City playwright MacKenzie wins national theatre award
Edmonton’s Matthew MacKenzie has won the prestigious Carol Bolt Award for his new play, Bears.
The national award, which comes with a $5,000 cash prize, comes from the Playwrights Guild of Canada and is awarded to a member of the organization who has premiered a new work in the past year.
“To get the win was definitely a surprise,” MacKenzie said in a phone interview after being honoured in Toronto Sunday. “Just to be nominated along with Colleen Murphy and Kat Sandler, that was a pretty big honour in itself.”

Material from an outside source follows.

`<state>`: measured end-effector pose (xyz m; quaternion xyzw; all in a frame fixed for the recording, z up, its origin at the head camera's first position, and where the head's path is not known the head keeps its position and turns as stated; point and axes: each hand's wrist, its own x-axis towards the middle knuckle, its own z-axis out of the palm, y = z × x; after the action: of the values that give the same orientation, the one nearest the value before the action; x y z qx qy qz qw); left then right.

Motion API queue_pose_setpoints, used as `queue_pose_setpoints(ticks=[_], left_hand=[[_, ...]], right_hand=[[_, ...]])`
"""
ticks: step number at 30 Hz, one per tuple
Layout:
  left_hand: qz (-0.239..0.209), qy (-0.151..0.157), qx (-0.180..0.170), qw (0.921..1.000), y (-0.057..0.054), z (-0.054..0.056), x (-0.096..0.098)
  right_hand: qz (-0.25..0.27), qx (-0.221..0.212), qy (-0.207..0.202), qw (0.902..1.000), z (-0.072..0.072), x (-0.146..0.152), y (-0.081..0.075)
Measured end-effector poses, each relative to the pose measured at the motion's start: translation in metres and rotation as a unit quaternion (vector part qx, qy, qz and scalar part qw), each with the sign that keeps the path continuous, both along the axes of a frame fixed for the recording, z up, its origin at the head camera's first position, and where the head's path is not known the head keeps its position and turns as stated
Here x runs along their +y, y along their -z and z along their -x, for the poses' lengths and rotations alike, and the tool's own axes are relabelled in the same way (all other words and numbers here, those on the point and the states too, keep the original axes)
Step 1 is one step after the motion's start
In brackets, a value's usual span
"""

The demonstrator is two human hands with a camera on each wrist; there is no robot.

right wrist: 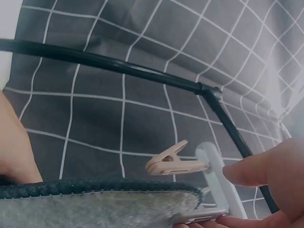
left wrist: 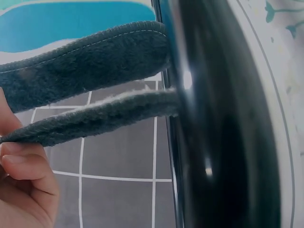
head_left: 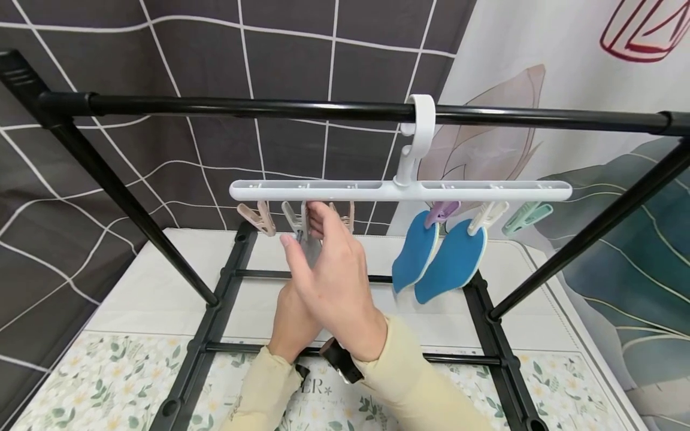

A former student of Victoria School of Performing and Visual Arts, MacKenzie is a graduate of the playwriting program at the National Theatre School of Canada, where he won the Quebec Lieutenant Governor’s award. He joins Edmonton playwrights Vern Thiessen and Meiko Ouchi in receiving the award.
Bears was a hit in Toronto last January, winning two Dora awards (presented by the Toronto Theatre Critics) for outstanding production and outstanding new play in the independent theatre division. Later that same month, Bears came to Edmonton, playing at Backstage Theatre. Local audiences also had the opportunity to see an earlier version of the play in 2015.
The production stars Sheldon Elter as Floyd, a Métis oilfield worker on the lam after an industrial accident in which he may have played a key role. The RCMP are in pursuit, and Floyd flees through the Rockies toward Burnaby, B.C., where the proposed Kinder Morgan Trans Mountain pipeline is set to surface.
As Floyd journeys by foot, he begins a transformation that may (or may not) see him turn into a grizzly bear.
Co-produced by two local companies, Alberta Aboriginal Performing Arts and Punctuate! Theatre, Bears is a dark comedy infused with dance. The central character’s mother (played by Edmonton’s Christine Sokaymoh Frederick) is from Fort Chipewyan and has died, MacKenzie said, “of one of those cancers they get up there at a very high rate.”
Unapologetically political, Bears examines the cost of industrial activity on the land, and on Canada’s Indigenous people.
“So you could say it’s pretty critical of continuing massive (northern) development. But it was really important to me, and to Sheldon, that I not tell a story that damns the working man.”
MacKenzie, who is of Métis, Cree and Ojibway heritage, is giving the prize money to two local emerging Indigenous artists, Theresa Cutknife and Eve Saint.
“My parents were like, ‘What?’” MacKenzie said with a chuckle. “The money would be nice, but I have benefited enormously working with Alberta Aboriginal Performing Arts and Sheldon and Christine, and Christine’s parents, who are Cree elders. It was a nobrainer for me.”
Bears travels to Victoria’s Belfry Theatre next January and will be back in Toronto at the Factory Theatre in February.